Martin und Maria sind in Venedig. Weil es so weit weg ist. Hier können sie sich gegenseitig beschnuppern und kennen lernen, ohne die Gespenster des Alltags abwehren zu müssen. Beide haben sich erst vor kurzem in einem Spielwarenladen getroffen. Und weil Martin so gedankenverloren vor den Spielzeugsoldaten stand musste Maria lachen und so entstand der erste Kontakt.
Martins Gedankengänge sind es, die wir in diesem Buch erfahren. Seine Geschichten, die er Maria in Venedig, der Stadt der Tauben und Gondeln, erzählt seine Eindrücke, seine Gedankengänge, an allem sind wir unmittelbar beteiligt. Das junge Pärchen spricht über fast alles in Bezug auf Liebe, deren Entstehung, deren Fehler, den Betrug und das Ende. Ungeschminkt beurteilen sie ihre vorherigen Beziehungen, die Gesellschaft und die anprogrammierten Verständnisschwierigkeiten zwischen Mann und Frau. Den Genuss einer kühlen erfrischenden Menta bekommen wir ebenso detailliert und unmittelbar mit wie Martins Befürchtungen, er hätte in Marias Augen versagt, sie würde ihm ins Gesicht schlagen und mit ihrem Mafiosiliebsten davon rauschen, während er von dessen Schlägern ein Messer in den Magen gerammt bekommt.
Das Erste, was einem an diesem Buch auffällt, ist die Tatsache, dass sämtliche Gedankengänge des Erzählers ungeordnet niedergeschrieben stehen. Es wird nicht nur die erlebte Geschichte erzählt, sondern auch seine befürchtungen, Hoffnungen, Ängste und Gedankenspielereien. So kann es vorkommen, dass ein Zeitrahmen von einigen Sekunden mehreren Minuten erlebter, gedachter Zeit entspricht. Durch diesen Kniff lässt sich der Roman sehr rasch und zügig lesen und man hat keine Probleme, oder eher keine andere Wahl als sich in die Hauptfigur hinein zu versetzen. Doch auch wenn der Grundtenor eine Liebesgeschichte ist, so beinhaltet sie doch weitaus mehr als nur das. Die tiefen Gespräche zwischen den Hauptpersonen regen den Leser zum Nachdenken an. Themen wie Liebe, Vorstellungen einer Partnerschaft und die Gesellschaft und der Staat werden diskutiert und von einen neuen Blickwinkel ausgeleuchtet.
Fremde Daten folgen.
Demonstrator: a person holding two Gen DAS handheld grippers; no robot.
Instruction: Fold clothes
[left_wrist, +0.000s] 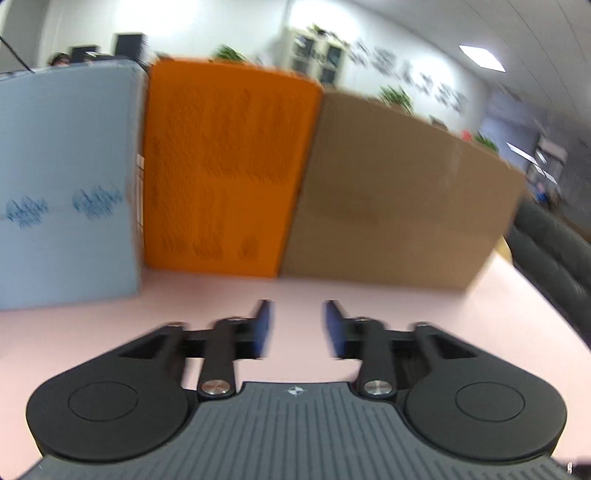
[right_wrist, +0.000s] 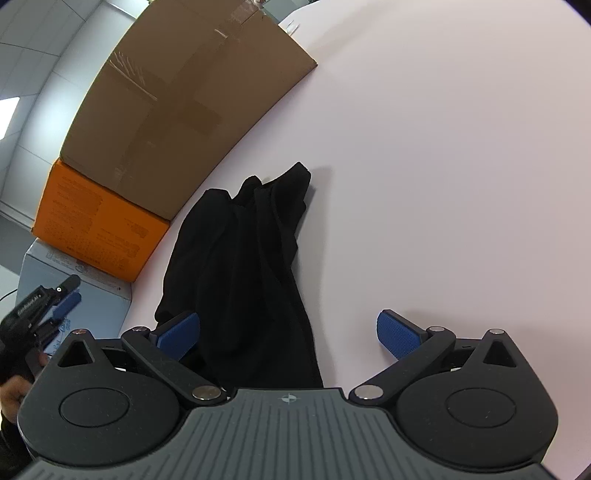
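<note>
A: Counts first. How many garments?

B: One. Black garment (right_wrist: 240, 273), soft knit, bunched in long folds, lying on the pink bench (right_wrist: 443, 184). It runs from near the boxes toward the right gripper (right_wrist: 290, 338); its near end sits between that gripper's fingers, closer to the left pad.

A: Is the right gripper grasping it?

B: No. Jaws spread wide and empty; the cloth passes between them unclamped. Pads (right_wrist: 397, 334) are blue and ribbed; the links are black and the body grey and ridged.

A: Left gripper?

B: Left gripper (left_wrist: 298, 328) is released too, with a clear gap between its two blue pads (left_wrist: 263, 325) and nothing in it. It sits over bare bench (left_wrist: 110, 325), pointing at the boxes. That view is motion-blurred. It also shows at the left edge of the right wrist view, held in a hand (right_wrist: 14, 391).

A: Boxes?

B: Three, in a row at the bench's back edge, touching or nearly so: a light blue box (left_wrist: 66, 177) with a printed pattern, an orange box (left_wrist: 225, 166) with printed text, and a brown cardboard box (left_wrist: 399, 199) that is taped and the largest. All rectangular.

A: Anything else?

B: A dark padded chair (left_wrist: 554, 254) at the right of the left view. The garment's own edge can't be confirmed there.
</note>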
Mit treffenden, bildlichen Beschreibungen wird man so tief, so umfassend in die Geschichte hineingezogen, dass einen Hunger überkommt, wenn Martin über seine heißgeliebten Sandwichs referiert. Es ist unmöglich sich der Poesie, der zarten und doch glühenden Sprache zu entziehen.
Gabriel Barylli hat es nicht nur geschafft, eine schöne poetische Geschichte einer beginnenden Liebe niederzuschreiben, sondern ein beweist ein treffsicheres Gefühl dafür, auf welche Punkte er den Finger legen muss, um den Leser zum nachdenken zu bewegen. Wir sind viel zu festgefahren in manchen Vorstellungen und werden von ihm manchmal vor den Kopf gestoßen, da er diese liebgewonnenen Gewohnheiten zertrümmert und in Frage stellt.
Ein herrliches Buch über die Liebe, ein ehrliches Buch über die Liebe und meiner Meinung nach extrem lesenswert.